Each line of the data below must be reproduced without any change.

<<<<

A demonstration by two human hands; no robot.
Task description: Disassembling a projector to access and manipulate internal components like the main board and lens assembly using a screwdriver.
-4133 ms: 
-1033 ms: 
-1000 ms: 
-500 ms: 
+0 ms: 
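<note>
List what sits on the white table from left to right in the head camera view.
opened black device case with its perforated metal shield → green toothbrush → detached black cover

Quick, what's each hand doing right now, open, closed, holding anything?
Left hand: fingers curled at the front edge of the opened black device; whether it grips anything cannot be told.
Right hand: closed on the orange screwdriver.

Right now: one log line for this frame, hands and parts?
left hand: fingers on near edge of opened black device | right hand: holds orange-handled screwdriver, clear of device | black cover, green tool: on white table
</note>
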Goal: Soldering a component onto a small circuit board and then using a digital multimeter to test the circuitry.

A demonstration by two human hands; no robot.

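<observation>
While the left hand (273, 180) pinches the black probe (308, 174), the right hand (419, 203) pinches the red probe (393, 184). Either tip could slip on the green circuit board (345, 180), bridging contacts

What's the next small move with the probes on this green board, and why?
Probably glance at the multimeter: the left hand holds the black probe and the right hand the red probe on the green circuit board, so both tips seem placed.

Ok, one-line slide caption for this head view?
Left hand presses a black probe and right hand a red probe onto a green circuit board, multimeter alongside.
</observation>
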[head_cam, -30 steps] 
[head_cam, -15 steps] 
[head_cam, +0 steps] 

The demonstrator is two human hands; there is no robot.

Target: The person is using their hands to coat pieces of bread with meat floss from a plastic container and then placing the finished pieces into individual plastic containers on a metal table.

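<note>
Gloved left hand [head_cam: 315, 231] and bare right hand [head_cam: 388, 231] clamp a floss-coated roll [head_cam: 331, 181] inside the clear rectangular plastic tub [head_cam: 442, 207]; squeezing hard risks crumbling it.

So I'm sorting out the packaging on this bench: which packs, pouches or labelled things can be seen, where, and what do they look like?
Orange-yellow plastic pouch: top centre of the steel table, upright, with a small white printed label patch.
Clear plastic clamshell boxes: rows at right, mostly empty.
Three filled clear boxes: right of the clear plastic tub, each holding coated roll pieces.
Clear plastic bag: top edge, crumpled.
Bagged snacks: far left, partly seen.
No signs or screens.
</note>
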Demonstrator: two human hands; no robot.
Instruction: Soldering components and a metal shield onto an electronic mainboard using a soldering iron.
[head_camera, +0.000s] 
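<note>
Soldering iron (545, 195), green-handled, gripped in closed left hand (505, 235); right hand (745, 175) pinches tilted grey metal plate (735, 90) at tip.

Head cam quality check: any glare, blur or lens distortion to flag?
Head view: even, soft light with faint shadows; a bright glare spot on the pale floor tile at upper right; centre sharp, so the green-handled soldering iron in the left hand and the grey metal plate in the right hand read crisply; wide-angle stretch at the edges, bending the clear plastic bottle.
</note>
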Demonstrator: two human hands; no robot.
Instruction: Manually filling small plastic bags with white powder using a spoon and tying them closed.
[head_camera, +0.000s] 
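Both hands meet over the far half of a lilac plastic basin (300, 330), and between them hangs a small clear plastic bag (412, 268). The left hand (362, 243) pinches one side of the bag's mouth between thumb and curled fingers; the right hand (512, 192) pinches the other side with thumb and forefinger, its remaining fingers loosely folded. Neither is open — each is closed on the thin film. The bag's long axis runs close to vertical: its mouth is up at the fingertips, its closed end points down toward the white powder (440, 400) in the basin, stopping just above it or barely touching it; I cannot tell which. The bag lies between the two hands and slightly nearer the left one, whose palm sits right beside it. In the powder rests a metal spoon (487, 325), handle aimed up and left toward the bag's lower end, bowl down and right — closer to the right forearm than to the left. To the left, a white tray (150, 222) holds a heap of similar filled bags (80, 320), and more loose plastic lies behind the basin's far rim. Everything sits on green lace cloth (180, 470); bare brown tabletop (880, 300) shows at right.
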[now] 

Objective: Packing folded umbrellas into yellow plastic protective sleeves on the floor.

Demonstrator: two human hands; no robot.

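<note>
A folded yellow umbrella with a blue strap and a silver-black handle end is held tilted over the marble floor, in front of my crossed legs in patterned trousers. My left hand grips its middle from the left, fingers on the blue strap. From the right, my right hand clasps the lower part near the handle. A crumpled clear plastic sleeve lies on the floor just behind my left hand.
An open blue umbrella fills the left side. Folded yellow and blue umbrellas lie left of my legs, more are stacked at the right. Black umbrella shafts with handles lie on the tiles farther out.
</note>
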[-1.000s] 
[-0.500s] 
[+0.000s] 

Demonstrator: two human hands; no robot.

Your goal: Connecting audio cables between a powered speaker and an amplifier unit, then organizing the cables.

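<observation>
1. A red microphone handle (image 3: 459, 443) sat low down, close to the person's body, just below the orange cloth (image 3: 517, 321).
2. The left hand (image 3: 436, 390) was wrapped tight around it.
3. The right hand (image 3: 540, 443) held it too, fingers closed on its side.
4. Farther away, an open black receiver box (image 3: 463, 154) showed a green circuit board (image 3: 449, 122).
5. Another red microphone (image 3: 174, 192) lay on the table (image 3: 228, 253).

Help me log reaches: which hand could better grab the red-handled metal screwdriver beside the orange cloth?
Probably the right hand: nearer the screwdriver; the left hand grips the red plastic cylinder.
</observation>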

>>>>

RESULT FOR THIS TASK:
A demonstration by two human hands; no robot.
Task description: Disassembling a projector to access and manipulate internal components like the main board and lens assembly using a screwdriver.
-4133 ms: 
-1033 ms: 
-1000 ms: 
-500 ms: 
+0 ms: 
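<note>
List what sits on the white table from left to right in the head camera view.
opened black device case with its perforated metal shield → green toothbrush → detached black cover

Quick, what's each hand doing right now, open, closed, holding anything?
Left hand: fingers curled at the front edge of the opened black device; whether it grips anything cannot be told.
Right hand: closed on the orange screwdriver.

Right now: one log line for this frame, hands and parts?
left hand: fingers on near edge of opened black device | right hand: holds orange-handled screwdriver, clear of device | black cover, green tool: on white table
</note>
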Goal: Soldering a component onto a small circuit board and then using a digital multimeter to test the circuitry.

A demonstration by two human hands; no robot.

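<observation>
While the left hand (273, 180) pinches the black probe (308, 174), the right hand (419, 203) pinches the red probe (393, 184). Either tip could slip on the green circuit board (345, 180), bridging contacts

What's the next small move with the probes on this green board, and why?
Probably glance at the multimeter: the left hand holds the black probe and the right hand the red probe on the green circuit board, so both tips seem placed.

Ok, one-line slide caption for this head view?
Left hand presses a black probe and right hand a red probe onto a green circuit board, multimeter alongside.
</observation>
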[head_cam, -30 steps] 
[head_cam, -15 steps] 
[head_cam, +0 steps] 

The demonstrator is two human hands; there is no robot.

Target: The person is using their hands to coat pieces of bread with meat floss from a plastic container and then placing the finished pieces into individual plastic containers on a metal table.

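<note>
Gloved left hand [head_cam: 315, 231] and bare right hand [head_cam: 388, 231] clamp a floss-coated roll [head_cam: 331, 181] inside the clear rectangular plastic tub [head_cam: 442, 207]; squeezing hard risks crumbling it.

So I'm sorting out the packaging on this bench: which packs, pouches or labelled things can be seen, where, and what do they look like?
Orange-yellow plastic pouch: top centre of the steel table, upright, with a small white printed label patch.
Clear plastic clamshell boxes: rows at right, mostly empty.
Three filled clear boxes: right of the clear plastic tub, each holding coated roll pieces.
Clear plastic bag: top edge, crumpled.
Bagged snacks: far left, partly seen.
No signs or screens.
</note>
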Demonstrator: two human hands; no robot.
Instruction: Soldering components and a metal shield onto an electronic mainboard using a soldering iron.
[head_camera, +0.000s] 
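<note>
Soldering iron (545, 195), green-handled, gripped in closed left hand (505, 235); right hand (745, 175) pinches tilted grey metal plate (735, 90) at tip.

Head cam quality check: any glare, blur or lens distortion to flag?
Head view: even, soft light with faint shadows; a bright glare spot on the pale floor tile at upper right; centre sharp, so the green-handled soldering iron in the left hand and the grey metal plate in the right hand read crisply; wide-angle stretch at the edges, bending the clear plastic bottle.
</note>
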Demonstrator: two human hands; no robot.
Instruction: Manually filling small plastic bags with white powder using a spoon and tying them closed.
[head_camera, +0.000s] 
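Both hands meet over the far half of a lilac plastic basin (300, 330), and between them hangs a small clear plastic bag (412, 268). The left hand (362, 243) pinches one side of the bag's mouth between thumb and curled fingers; the right hand (512, 192) pinches the other side with thumb and forefinger, its remaining fingers loosely folded. Neither is open — each is closed on the thin film. The bag's long axis runs close to vertical: its mouth is up at the fingertips, its closed end points down toward the white powder (440, 400) in the basin, stopping just above it or barely touching it; I cannot tell which. The bag lies between the two hands and slightly nearer the left one, whose palm sits right beside it. In the powder rests a metal spoon (487, 325), handle aimed up and left toward the bag's lower end, bowl down and right — closer to the right forearm than to the left. To the left, a white tray (150, 222) holds a heap of similar filled bags (80, 320), and more loose plastic lies behind the basin's far rim. Everything sits on green lace cloth (180, 470); bare brown tabletop (880, 300) shows at right.
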[now] 

Objective: Packing folded umbrellas into yellow plastic protective sleeves on the floor.

Demonstrator: two human hands; no robot.

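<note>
A folded yellow umbrella with a blue strap and a silver-black handle end is held tilted over the marble floor, in front of my crossed legs in patterned trousers. My left hand grips its middle from the left, fingers on the blue strap. From the right, my right hand clasps the lower part near the handle. A crumpled clear plastic sleeve lies on the floor just behind my left hand.
An open blue umbrella fills the left side. Folded yellow and blue umbrellas lie left of my legs, more are stacked at the right. Black umbrella shafts with handles lie on the tiles farther out.
</note>
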[-1.000s] 
[-0.500s] 
[+0.000s] 

Demonstrator: two human hands; no robot.

Your goal: Connecting audio cables between a powered speaker and an amplifier unit, then organizing the cables.

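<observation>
1. A red microphone handle (image 3: 459, 443) sat low down, close to the person's body, just below the orange cloth (image 3: 517, 321).
2. The left hand (image 3: 436, 390) was wrapped tight around it.
3. The right hand (image 3: 540, 443) held it too, fingers closed on its side.
4. Farther away, an open black receiver box (image 3: 463, 154) showed a green circuit board (image 3: 449, 122).
5. Another red microphone (image 3: 174, 192) lay on the table (image 3: 228, 253).

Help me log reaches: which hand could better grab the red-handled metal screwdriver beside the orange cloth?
Probably the right hand: nearer the screwdriver; the left hand grips the red plastic cylinder.
</observation>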

The reply to this exercise is complete.